How dtraceasm works in JMH

    The latest version of Java Microbenchmark Harness (JMH) has a new profiler - dtraceasm,long awaiteda port perfasmon Mac OS X that can display the assembler profile of the Java benchmark.


    A quick poll showed that it’s not clear to everyone how it’s possible, having received the Java method at the input, to show the assembler listing of the compiled method with the hottest instructions, their distribution and a small profile like “And the virtual machine spent another 5% of the time method Symbol::as_C_string(char*, int). "


    In the process of porting, perfasmit turned out that in fact ™ everything is not very complicated and there was a desire to tell how such a profiler is arranged.


    To understand the article, it is highly advisable to familiarize yourself with JMH, for example, by looking at examples of its use.


    Introduction


    What should such a profiler do?
    For a Java benchmark, it must show exactly where most of the processor time is spent at the level of the generated code.


    At the same time, there is usually a lot of generated code, so it should be able to do it quite precisely so that it does not have to be searched with fire for the information we need in the profiler output.

    For example, for a method that counts the logarithm:


    @Benchmark
    public double log(double x) {
        return Math.log(x);
    }

    dtraceasmor perfasmshow the profile as in the screenshot to the left, blaming the instructions for everything fstpl. Due to the strong pipelining of modern processors, such a profile can be mistaken, and often it makes sense to look not only at the instruction, which is considered hot, but also at the previous one. Here it is fyl2x, which counts the logarithm.
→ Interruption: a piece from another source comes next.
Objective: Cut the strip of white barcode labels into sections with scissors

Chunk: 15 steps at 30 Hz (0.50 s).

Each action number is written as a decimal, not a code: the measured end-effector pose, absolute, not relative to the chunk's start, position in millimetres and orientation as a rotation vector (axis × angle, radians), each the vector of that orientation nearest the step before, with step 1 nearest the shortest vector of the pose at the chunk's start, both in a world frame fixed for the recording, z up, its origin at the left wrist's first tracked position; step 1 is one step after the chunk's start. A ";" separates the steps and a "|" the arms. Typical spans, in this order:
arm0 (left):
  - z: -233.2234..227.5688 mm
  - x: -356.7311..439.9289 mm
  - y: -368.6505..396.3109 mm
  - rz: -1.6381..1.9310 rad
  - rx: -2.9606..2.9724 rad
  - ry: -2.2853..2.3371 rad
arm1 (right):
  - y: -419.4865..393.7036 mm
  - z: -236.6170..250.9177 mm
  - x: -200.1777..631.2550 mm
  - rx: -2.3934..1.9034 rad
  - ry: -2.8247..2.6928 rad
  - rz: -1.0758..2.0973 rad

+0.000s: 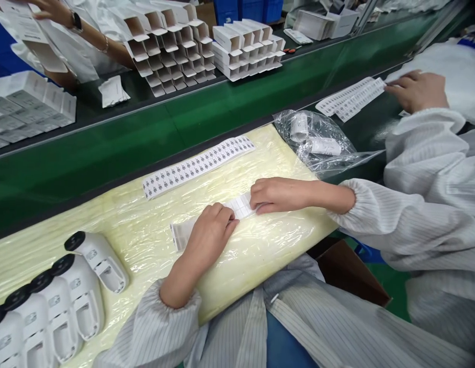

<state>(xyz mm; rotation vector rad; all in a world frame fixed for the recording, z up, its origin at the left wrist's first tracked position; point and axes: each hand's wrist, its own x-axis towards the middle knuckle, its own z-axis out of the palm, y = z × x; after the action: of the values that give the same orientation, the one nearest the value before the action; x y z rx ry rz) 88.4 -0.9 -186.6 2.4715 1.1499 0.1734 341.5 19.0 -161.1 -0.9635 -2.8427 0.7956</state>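
A pale label strip (240, 205) lies across the yellow film-wrapped board in front of me, a grid of small blank-looking rectangles showing between my hands. My left hand (212, 230) covers its middle, fingers curled and pressed together on the strip. Its left end (179, 234) sticks out past that hand. My right hand (270, 195) pinches the right end; the exact fingertip contact is partly hidden. Just behind, a longer sheet of printed labels (199, 164) lies flat. To the left stand several white handheld devices with black round tops (103, 260).
A clear plastic bag (317, 143) with white rolls lies at the board's right corner. A co-worker's hand (421, 91) touches label sheets (352, 97) at right. Behind the green ledge (176, 115) are stacked open boxes (172, 51) and another person's arm (95, 41).
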 end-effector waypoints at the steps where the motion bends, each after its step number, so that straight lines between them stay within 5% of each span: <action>1: -187.0 90.1 -0.4 0.160 2.474 1.154 | 19.5 -162.5 340.6 -0.982 -2.841 0.781; 15: -179.3 92.0 20.6 0.109 2.307 1.182 | 30.2 -158.1 298.2 -1.072 -2.960 0.460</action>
<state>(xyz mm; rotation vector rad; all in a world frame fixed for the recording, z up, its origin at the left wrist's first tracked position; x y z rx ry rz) 92.0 20.6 -179.3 2.3068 1.1819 0.1092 298.2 30.2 -158.1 -1.0717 -2.9595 0.4597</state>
    In fact, such a profiler is very similar to perf annotate, but is able to work with JIT-compiled Java code.


    What for?


    But why at *asmall might a profiler be needed if you are not writing your JIT compiler? Last but not least, of course, out of curiosity, because it helps to answer the following questions very quickly:


    • And what was my method compiled into? (of course, you can go to the conclusion PrintAssemblyand find the right place there or use JITWatch , but this is usually less convenient)
    • What optimizations can the JIT compiler do or cannot do, is it possible to outwit or confuse it?
    • How will the generated code change if I change the garbage collector?
    • How much does one's own perception of reality (“it will definitely slow down in this method Math.sqrt”) differs from harsh reality
    • And why is code written in one way faster than the same code, but written a little differently?
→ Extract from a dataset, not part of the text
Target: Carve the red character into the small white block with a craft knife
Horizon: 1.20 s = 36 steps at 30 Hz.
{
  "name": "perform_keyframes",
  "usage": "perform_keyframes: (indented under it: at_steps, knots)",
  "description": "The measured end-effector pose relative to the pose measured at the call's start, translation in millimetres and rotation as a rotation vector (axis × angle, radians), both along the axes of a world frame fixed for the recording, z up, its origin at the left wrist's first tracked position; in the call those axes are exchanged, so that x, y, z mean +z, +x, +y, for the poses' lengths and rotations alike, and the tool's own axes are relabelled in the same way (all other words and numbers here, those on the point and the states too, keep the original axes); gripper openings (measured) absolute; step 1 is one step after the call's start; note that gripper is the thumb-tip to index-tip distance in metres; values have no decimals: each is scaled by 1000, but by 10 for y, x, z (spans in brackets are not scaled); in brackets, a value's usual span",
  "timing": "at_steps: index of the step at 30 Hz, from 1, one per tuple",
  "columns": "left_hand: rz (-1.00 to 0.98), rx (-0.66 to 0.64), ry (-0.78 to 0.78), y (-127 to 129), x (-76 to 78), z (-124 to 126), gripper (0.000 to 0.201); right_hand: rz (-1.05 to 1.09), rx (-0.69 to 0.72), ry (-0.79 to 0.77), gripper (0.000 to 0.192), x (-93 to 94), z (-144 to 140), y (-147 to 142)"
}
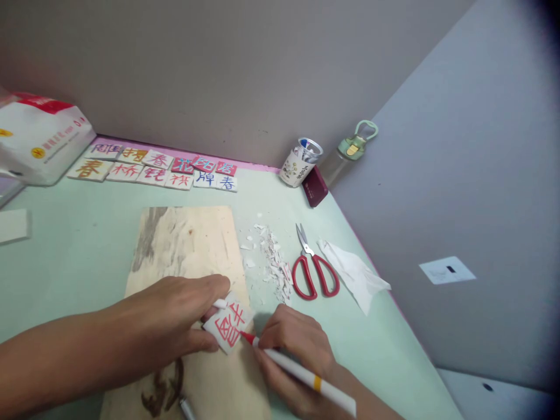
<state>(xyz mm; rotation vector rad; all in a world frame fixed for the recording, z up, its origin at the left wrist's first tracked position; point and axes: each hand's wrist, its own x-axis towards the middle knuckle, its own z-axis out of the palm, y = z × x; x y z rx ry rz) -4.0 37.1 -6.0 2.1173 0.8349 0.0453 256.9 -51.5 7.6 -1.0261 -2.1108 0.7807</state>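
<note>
My left hand point(175, 318) pins a small white square tile point(230, 325) with red characters on a pale wooden board point(188, 251), fingers on its left and top edges. My right hand point(297, 347) grips a white marker with a red tip point(301, 372). The red tip touches the tile's lower right edge. A pile of white shavings point(273, 262) lies just right of the board.
Red-handled scissors point(312, 271) and a crumpled white tissue point(354, 271) lie to the right. Several painted character tiles point(153, 166) line the back edge. A pen cup point(300, 163), dark red box point(315, 186), green-lidded bottle point(350, 151) and white bag point(39, 140) stand at the back.
</note>
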Motion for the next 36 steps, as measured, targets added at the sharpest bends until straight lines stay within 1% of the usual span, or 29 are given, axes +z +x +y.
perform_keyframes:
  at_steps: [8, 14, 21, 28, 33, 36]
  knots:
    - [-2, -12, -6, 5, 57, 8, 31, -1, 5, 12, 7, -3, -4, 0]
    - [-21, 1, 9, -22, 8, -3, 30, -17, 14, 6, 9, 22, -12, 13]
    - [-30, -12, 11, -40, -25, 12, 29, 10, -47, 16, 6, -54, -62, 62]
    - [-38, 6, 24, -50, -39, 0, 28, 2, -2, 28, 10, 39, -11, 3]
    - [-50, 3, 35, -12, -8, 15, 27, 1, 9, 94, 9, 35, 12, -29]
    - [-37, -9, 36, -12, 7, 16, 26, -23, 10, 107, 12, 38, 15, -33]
    In addition to curiosity, it is useful to be able to answer the same questions if you suddenly decide to optimize some small place, for example, your thread-safe queue or a highly specialized class .


    Well, if you use the tool, it’s useful to at least roughly understand how it is arranged inside, so as not to perceive it as some kind of magic and have an idea of ​​its capabilities and limitations.


    Printassssembly


    To build a profile using the generated code, you must first get this generated code from somewhere but we don’t have money. Fortunately, everything has already been invented for us and the virtual machine (hereinafter I mean only hotspot) can print all compiled code in stdout, you only need to enable the necessary flag ( -XX:+PrintAssembly) and put it in a $JAVA_HOMEspecial disassembler. There are enough instructions on the Internet how to do this, usually you don’t need to collect anything yourself and just download the assembled disassembler for your platform.
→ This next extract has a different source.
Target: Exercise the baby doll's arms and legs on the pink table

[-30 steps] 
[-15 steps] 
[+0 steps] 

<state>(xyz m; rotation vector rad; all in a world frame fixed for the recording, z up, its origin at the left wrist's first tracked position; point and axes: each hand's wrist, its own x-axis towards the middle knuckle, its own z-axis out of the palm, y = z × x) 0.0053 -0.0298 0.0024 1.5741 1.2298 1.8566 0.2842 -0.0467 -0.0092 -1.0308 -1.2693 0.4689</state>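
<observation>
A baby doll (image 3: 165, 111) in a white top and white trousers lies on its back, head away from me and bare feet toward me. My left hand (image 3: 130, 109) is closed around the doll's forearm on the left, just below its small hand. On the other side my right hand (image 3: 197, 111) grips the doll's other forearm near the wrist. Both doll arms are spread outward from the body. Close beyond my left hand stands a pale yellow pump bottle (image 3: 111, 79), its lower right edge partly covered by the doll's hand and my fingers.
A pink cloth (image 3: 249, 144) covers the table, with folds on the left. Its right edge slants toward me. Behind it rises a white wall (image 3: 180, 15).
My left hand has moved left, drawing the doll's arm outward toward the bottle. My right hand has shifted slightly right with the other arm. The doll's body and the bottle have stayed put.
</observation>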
    PrintAssembly is useful, but not the most convenient. Its output has a well-known format, it is even annotated with comments on which bytecode instruction the current line belongs to, which method is currently printed or in which register which argument lies, but it is measured in megabytes and it will contain all versions of the compiled method (C1 compiler, C2 compiler, version after deoptimization, GOTO 1), so finding the desired one is usually extremely difficult.


    The profiler in this huge conclusion should show exactly where we need to look in order to see the hottest part of the benchmark. And in order to write such a profiler, in this conclusion we are interested in information about which method of instruction refers to what address they have in memory and, optionally, comments from the disassembler.


    Dtrace


    DTrace is a dynamic tracing framework supported on Solaris, FreeBSD, Mac OS X, and partly on Linux. It consists of a kernel module in which the main functionality and client programs in the special D language are implemented (do not confuse with anotherlanguage D). The client program declares which event it is interested in, and the kernel module compiles the program into a special bytecode, carries out some preparatory work and starts to execute this program when necessary events. At the same time, the D language is safe and does not allow you to deploy much, for example, go into an endless loop or paint the application, so programs on it can be executed directly in the kernel. The framework itself is very powerful and allows you to do a lot of very interesting and non-trivial things that are beyond the scope of this article, I will only consider the functionality necessary for dtraceasm.


    dtraceasmuses an event provider profile-nthat does not hang on any special event, but simply calls the user program at fixed time intervals.
    The mechanism is simple, the kernel registers a timer with a given frequency and starts to interrupt the process that is currently running on the CPU, and calls our DTrace script in the handler.


    The script itself is as follows:


    profile-1001 /arg1/ { printf("%d 0x%lx %d", pid, arg1, timestamp); ufunc(arg1)}

    You can read it like this: "1001 times per second, type the pid of the current executable process, its PC, current time and the name of the executable method (along with the library name) if the process was currently running in userspace."
    PC ( program counter ) is a special register containing the address of the instruction that is currently being executed. But where does the name of the method come from?
    Since the kernel knows everything about loaded libraries, executable files and their symbols (methods are symbols), and the addresses where they are loaded, it can use this knowledge to build the index "instruction address -> library -> specific method". That is, knowing the value of PC, you can find out where this instruction came from.


    Example


    In the library, the lib.somethod foo()begins at the offset 1024, the next method bar()at the offset 2048, and the library itself is loaded into the process at the address 1048576. If the PC has the current value in the interval [1048576 + 1024, 1048576 + 2048], now the method foo()from is executed lib.so.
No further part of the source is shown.